DATASET ENTRIES:
┌──

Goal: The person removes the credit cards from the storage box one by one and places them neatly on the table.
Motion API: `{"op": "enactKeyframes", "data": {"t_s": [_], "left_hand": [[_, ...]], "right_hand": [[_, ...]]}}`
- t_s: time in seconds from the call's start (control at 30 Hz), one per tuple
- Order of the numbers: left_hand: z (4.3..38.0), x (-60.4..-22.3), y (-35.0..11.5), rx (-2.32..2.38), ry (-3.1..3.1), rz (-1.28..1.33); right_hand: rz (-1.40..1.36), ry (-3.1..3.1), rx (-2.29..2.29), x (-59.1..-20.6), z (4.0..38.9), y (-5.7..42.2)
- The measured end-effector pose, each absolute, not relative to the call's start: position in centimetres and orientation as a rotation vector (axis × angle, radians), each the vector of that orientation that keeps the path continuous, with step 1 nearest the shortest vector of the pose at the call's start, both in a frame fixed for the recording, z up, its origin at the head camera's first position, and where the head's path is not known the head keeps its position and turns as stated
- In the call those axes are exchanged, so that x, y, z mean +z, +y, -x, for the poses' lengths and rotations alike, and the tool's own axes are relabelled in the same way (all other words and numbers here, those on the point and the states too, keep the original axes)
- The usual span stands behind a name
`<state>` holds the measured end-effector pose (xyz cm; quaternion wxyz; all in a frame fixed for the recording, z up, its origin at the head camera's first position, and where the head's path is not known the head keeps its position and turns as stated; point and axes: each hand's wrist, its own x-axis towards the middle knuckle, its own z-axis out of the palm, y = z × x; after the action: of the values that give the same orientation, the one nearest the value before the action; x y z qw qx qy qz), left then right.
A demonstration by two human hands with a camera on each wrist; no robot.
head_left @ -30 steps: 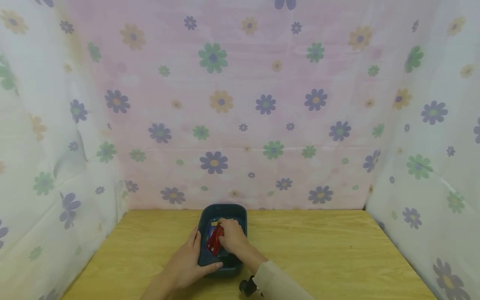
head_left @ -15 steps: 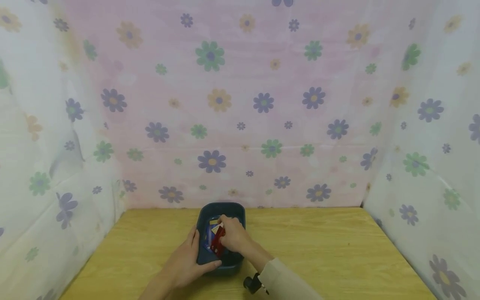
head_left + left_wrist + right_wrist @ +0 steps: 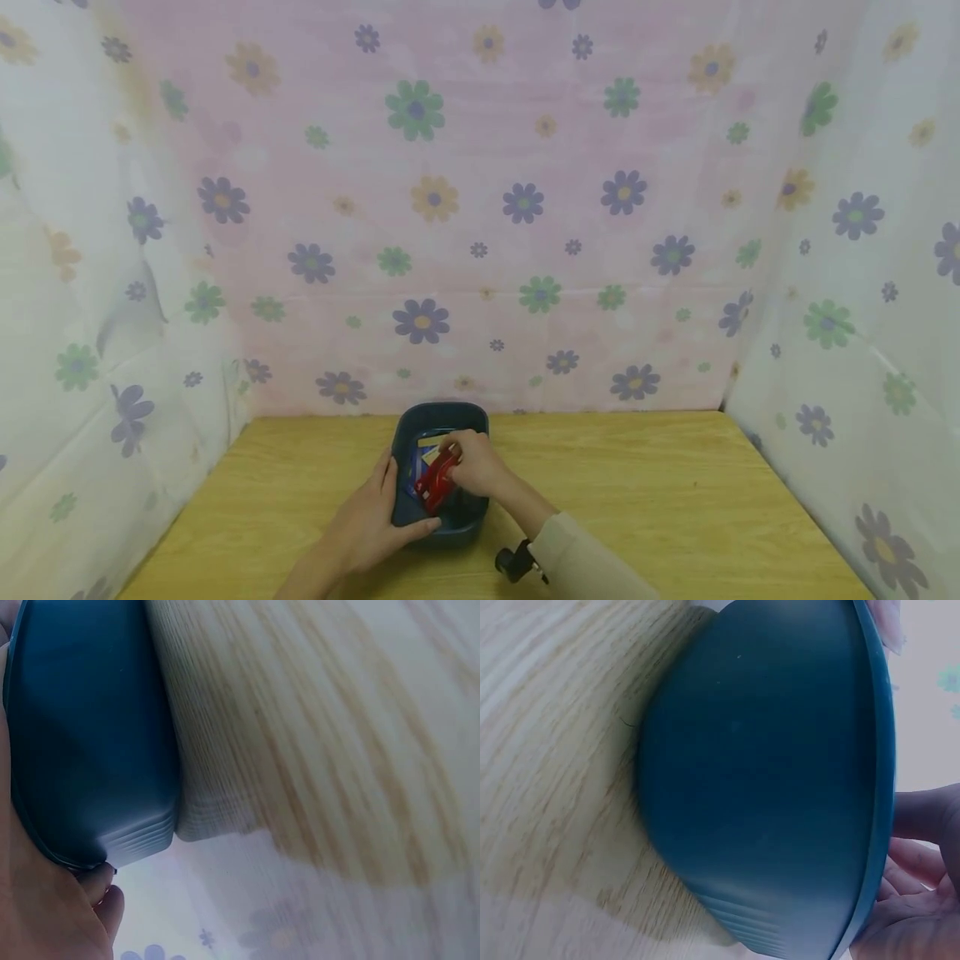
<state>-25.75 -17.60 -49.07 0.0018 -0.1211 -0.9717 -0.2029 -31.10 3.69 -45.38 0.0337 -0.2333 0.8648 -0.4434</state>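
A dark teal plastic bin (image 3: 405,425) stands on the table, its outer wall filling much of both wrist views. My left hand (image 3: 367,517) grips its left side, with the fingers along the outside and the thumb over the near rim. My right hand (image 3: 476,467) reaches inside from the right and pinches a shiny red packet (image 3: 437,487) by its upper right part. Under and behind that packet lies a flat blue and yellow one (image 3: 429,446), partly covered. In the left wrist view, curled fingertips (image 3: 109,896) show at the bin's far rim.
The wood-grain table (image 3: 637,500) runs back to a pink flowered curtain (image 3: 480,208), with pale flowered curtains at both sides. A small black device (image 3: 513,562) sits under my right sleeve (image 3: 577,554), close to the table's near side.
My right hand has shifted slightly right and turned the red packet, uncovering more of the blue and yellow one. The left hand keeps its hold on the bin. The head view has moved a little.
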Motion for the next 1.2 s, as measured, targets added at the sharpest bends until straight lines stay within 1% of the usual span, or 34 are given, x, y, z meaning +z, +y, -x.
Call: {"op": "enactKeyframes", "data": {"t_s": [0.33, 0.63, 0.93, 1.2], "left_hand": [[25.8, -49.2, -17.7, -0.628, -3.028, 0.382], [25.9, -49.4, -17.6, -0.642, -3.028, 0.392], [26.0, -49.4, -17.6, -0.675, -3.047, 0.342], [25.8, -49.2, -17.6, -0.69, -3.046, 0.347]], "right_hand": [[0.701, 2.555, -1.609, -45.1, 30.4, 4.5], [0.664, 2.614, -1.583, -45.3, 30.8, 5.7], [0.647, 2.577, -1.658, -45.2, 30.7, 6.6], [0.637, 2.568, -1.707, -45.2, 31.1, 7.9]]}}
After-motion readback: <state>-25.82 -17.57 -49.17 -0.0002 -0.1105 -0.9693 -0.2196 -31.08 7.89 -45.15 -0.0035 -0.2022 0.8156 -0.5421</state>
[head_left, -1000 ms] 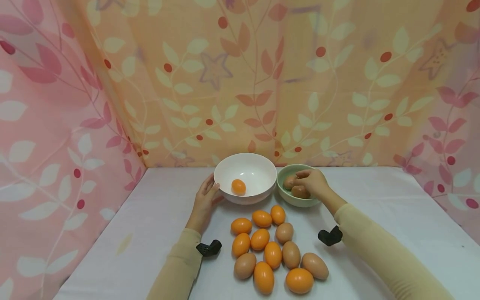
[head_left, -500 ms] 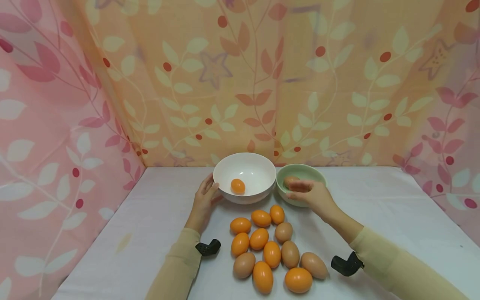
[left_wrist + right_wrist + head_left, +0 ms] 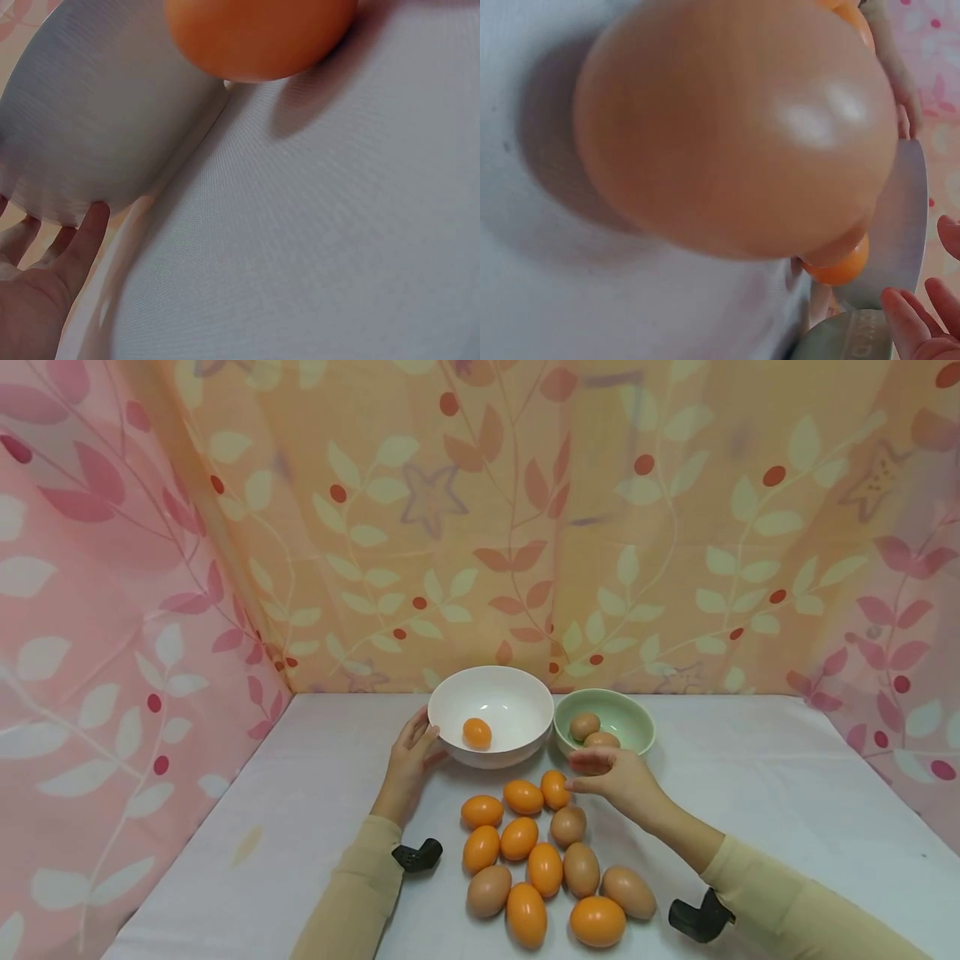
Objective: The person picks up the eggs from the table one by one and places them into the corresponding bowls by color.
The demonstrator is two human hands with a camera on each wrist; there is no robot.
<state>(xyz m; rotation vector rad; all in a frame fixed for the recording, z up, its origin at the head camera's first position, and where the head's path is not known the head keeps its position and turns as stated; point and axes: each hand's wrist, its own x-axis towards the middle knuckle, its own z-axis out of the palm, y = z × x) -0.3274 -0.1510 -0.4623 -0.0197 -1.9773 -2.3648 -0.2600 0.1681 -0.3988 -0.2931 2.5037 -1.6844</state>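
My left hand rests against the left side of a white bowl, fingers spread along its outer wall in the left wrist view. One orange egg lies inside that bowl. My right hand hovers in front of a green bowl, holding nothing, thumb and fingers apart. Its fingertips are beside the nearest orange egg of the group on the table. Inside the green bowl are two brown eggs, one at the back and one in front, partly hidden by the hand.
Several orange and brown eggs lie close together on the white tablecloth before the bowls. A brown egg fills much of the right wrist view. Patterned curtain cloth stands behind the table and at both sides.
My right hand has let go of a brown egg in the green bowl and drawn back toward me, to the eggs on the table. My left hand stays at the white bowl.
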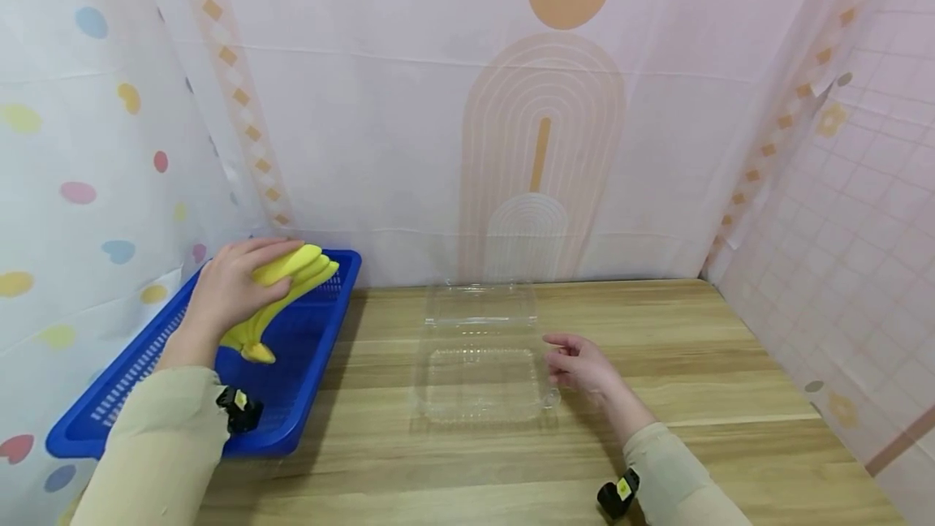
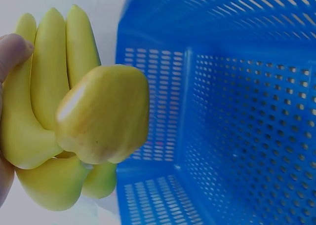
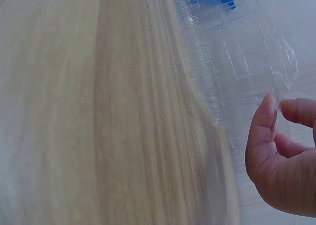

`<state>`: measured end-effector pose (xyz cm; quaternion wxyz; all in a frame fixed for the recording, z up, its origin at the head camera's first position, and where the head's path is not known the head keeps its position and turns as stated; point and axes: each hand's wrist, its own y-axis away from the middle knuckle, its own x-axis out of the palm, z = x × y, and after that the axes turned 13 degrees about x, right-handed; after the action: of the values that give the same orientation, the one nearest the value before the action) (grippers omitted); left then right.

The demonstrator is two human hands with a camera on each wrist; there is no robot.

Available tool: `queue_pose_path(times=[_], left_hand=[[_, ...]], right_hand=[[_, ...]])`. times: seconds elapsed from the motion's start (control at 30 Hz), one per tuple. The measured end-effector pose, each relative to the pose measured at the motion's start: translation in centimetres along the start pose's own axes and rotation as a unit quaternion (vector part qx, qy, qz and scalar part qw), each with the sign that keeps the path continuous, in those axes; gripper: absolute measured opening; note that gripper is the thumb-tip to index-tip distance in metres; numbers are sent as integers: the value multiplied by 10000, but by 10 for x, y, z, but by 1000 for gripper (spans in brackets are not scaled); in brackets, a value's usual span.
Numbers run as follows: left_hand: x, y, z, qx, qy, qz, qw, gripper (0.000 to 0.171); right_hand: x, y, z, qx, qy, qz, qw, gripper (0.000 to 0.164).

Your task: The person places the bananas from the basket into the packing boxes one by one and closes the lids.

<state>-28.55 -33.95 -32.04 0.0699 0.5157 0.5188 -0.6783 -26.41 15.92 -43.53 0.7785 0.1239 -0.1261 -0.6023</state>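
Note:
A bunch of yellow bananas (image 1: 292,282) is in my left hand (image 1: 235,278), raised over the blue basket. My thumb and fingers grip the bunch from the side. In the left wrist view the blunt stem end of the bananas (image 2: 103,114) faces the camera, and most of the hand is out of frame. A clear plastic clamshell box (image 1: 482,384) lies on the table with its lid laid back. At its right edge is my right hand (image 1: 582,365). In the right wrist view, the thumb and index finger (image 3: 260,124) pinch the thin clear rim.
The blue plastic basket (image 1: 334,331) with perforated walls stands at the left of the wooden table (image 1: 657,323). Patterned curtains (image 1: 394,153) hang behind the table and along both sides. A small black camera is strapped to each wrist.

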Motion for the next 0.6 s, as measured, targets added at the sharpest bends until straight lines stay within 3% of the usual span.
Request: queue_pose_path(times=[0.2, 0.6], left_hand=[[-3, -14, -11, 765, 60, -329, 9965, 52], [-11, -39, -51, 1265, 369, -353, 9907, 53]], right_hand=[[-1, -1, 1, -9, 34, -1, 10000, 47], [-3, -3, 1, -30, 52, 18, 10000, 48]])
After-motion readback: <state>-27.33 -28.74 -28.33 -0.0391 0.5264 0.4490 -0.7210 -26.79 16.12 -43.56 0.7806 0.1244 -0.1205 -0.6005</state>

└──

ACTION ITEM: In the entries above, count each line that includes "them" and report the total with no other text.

RESULT FOR THIS TASK: 2